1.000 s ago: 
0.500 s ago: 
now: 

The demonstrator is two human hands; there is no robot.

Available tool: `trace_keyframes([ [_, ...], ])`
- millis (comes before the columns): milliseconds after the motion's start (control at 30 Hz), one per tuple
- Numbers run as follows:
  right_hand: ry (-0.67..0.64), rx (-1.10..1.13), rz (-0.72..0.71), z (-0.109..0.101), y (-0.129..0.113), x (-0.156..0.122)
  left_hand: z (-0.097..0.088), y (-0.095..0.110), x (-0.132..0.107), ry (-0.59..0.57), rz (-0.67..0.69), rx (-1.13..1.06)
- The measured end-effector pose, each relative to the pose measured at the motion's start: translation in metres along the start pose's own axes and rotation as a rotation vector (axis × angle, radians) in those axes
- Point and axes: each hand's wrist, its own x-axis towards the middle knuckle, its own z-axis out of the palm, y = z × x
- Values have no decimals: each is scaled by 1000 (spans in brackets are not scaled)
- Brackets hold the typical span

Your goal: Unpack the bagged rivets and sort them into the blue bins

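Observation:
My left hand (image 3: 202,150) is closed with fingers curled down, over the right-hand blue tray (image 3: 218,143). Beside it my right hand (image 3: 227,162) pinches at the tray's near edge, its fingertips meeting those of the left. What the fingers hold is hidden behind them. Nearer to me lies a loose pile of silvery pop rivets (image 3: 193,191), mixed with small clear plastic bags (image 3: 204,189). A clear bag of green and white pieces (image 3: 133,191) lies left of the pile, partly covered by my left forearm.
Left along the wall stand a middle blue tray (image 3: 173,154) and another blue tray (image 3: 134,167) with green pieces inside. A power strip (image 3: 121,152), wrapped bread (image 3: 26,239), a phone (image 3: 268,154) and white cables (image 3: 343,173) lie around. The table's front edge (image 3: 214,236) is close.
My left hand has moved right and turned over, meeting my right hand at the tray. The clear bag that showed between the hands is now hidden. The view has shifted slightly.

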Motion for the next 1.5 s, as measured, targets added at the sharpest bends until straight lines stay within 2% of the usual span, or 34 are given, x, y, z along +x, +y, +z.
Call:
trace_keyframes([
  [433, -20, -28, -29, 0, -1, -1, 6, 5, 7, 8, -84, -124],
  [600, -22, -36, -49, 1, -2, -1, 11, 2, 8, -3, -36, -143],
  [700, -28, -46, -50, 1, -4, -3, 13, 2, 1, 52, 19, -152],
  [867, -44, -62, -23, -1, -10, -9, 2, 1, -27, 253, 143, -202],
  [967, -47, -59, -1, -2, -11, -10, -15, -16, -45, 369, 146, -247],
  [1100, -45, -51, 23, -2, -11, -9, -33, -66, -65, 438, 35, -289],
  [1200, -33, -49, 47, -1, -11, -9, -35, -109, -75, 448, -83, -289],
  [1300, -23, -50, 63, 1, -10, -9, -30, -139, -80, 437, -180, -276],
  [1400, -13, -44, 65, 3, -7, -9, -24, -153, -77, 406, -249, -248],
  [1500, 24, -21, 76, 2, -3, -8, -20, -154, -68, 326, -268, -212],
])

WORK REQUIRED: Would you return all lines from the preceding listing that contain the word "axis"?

RESULT FOR THIS TASK:
- The measured end-effector pose, each relative to the pose measured at the motion's start: translation in metres along the start pose's own axes and rotation as a rotation vector (axis × angle, radians) in those axes
- Point and axes: each hand's wrist, its own x-axis towards the middle knuckle, its own z-axis out of the palm, y = z × x

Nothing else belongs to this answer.